◆ WORK TASK:
Copy out the lines of the material that include the string "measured".

◆ DATASET EXTRACT:

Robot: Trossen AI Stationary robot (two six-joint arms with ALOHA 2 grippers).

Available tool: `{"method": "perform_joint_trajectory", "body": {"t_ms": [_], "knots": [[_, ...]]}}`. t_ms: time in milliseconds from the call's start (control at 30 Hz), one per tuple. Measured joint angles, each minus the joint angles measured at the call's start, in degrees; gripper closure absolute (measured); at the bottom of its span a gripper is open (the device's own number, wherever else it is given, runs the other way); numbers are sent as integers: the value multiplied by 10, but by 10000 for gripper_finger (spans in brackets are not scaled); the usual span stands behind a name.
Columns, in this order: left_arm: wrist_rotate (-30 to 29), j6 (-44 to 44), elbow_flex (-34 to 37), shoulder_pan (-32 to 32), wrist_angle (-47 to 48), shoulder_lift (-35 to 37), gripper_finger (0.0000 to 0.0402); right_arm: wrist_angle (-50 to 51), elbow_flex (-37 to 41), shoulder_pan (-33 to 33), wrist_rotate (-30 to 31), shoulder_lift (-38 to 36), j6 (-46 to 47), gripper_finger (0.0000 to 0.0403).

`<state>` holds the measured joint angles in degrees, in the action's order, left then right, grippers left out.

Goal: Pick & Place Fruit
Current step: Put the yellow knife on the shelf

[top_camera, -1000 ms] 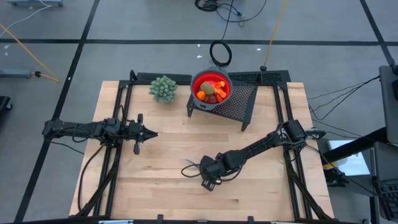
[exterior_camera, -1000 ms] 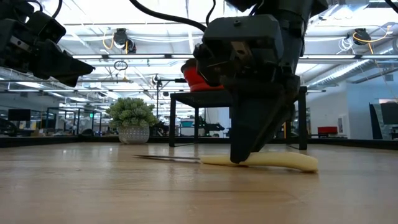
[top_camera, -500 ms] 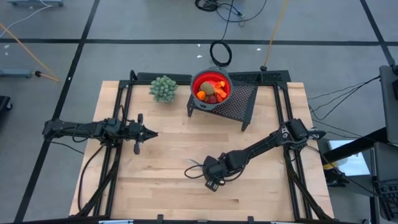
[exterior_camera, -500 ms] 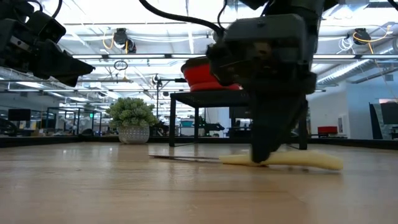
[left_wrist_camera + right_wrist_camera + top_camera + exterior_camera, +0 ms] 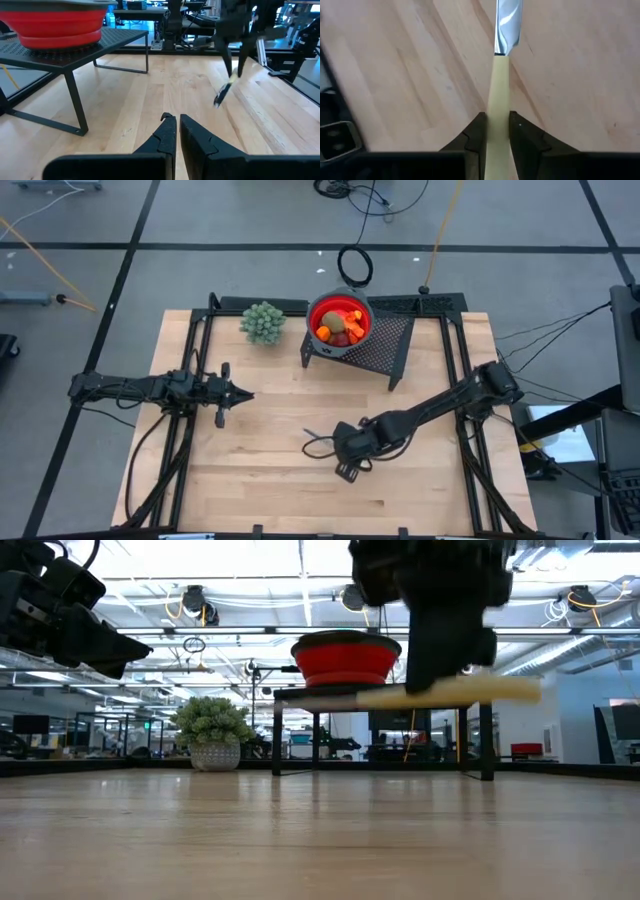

◆ ANSWER BOX:
Available tool: `{"method": "perform_joint_trajectory", "body": {"t_ms": [_], "knots": [[_, ...]]}}`. t_ms: time in milliseconds from the call's start (control at 30 Hz), one per tuple. Measured joint angles, each minus the joint angles measured at the call's start, in degrees; gripper closure absolute (measured); at the bottom of its span a gripper is open (the device's own number, wherever else it is given, runs the other way); numbers are sent as integers: the value multiplied by 10, but by 10000 for gripper_finger (spans in brackets are not scaled); the usual span stands behind a name.
`<state>` holds the measured joint angles in degrees, in the action's order, left then right, grippers left out.

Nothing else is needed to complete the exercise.